Muzyk, pracując nad tą płytą, postawił sobie za cel "znalezienie tego drania u Miłosza".
- On tam ewidentnie był - przekonuje Czesław, który oburza się, że krytycy i nauczyciele próbują narzucać innym, mniej oczytanym odbiorcom sztywne interpretacje konkretnych wierszy.
- Moi koledzy mają poczucie, że byli tym Miłoszem katowani. Ten cały snobizm, ci poeci prawdy wobec Miłosza, którzy mówili, że tak i tak trzeba to rozumieć - nic dziwnego, że młodych to odpychało.
Czesławowi młodszemu bardzo przypadły do gustu maile od polonistek, które pokazywały jego klip, ilustrujący utwór "Do Laury", na lekcjach polskiego.
- Podjarało mnie to, że ewentualnie mogę się stać maluteńką kropelką lektury w podstawówce. Czyli - jak robimy teledysk "Do Laury", to idziemy na grubo, zrobiliśmy to tak epicko, żeby w podstawówce pani bez wstydu mówiła: jutro jest lekcja o Miłoszu, a wy, kochane dzieci, do jutra zobaczcie "Do Laury", gdzie Aneta Todorczuk-Perchuć śpiewa (aktorka filmowa i teatralna wystąpiła gościnnie na płycie - przyp. aut.).
- Sorry, jestem bezczelny, ale jak możesz zobaczyć "Do Laury" w high resolution i nie lubić tego? Nie musisz lubić mnie, ale tego się nie da nie lubić.
Zobacz teledysk "Do Laury":
- Wiersz "Do Laury" ma szansę żyć nowym życiem, współgrając z moją muzyką. To moje marzenie, żeby choćby ten link do teledysku został na dłużej - liczy Czesław.

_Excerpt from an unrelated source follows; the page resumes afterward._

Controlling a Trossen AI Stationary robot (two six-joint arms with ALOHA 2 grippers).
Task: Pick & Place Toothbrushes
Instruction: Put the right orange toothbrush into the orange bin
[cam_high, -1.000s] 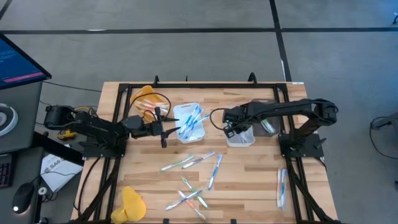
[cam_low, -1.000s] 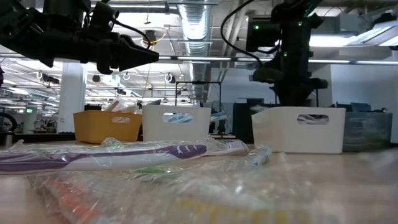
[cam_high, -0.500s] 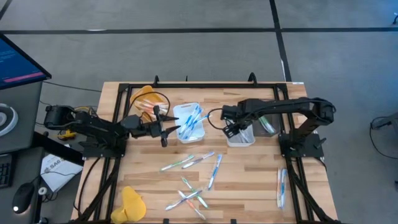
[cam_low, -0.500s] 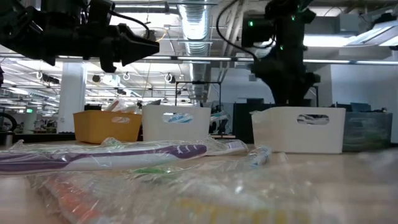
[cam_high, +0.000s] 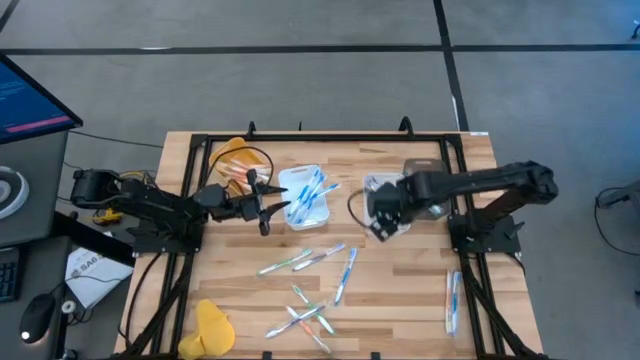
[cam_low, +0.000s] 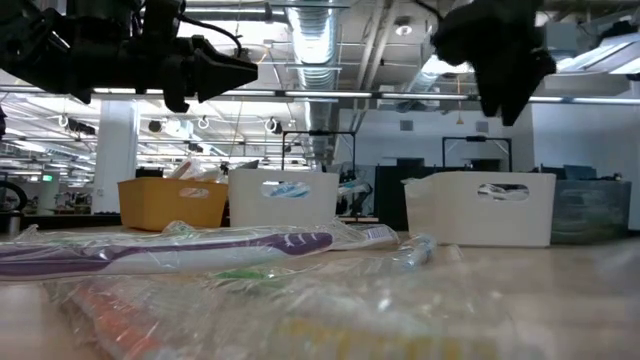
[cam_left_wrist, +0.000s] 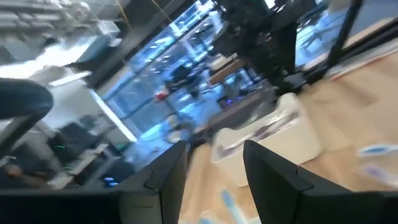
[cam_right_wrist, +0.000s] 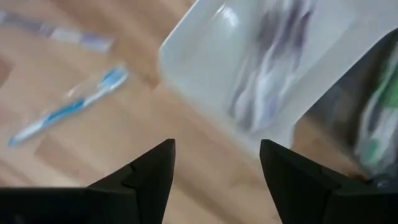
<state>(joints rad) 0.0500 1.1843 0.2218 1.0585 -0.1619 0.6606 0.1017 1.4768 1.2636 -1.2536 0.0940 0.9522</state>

Klip został wyreżyserowany przez zaprzyjaźnionego z Czesławem Duńczyka Madsa Nygaarda Hemmingsena. Zdjęcia zarejestrowano w Łodzi; na plan zaproszono miejscowych bezdomnych. Teledysk obejrzało już ponad 80 tysięcy internautów. Czesław szuka sponsorów, którzy umożliwią stworzenie kolejnego klipu z albumu "Czesław śpiewa Miłosza". Muzyk chciałby go nakręcić w Szwecji.
Mozil od znajomych dowiedział się, że w miażdżącej większości lekcje o poezji w polskich szkołach to skazane z góry na niepowodzenie próby odgadywania przez uczniów jedynie słusznej interpretacji. Czesław diagnozuje to zjawisko na bazie swojego doświadczenia związanego z nauką w duńskiej szkole muzycznej.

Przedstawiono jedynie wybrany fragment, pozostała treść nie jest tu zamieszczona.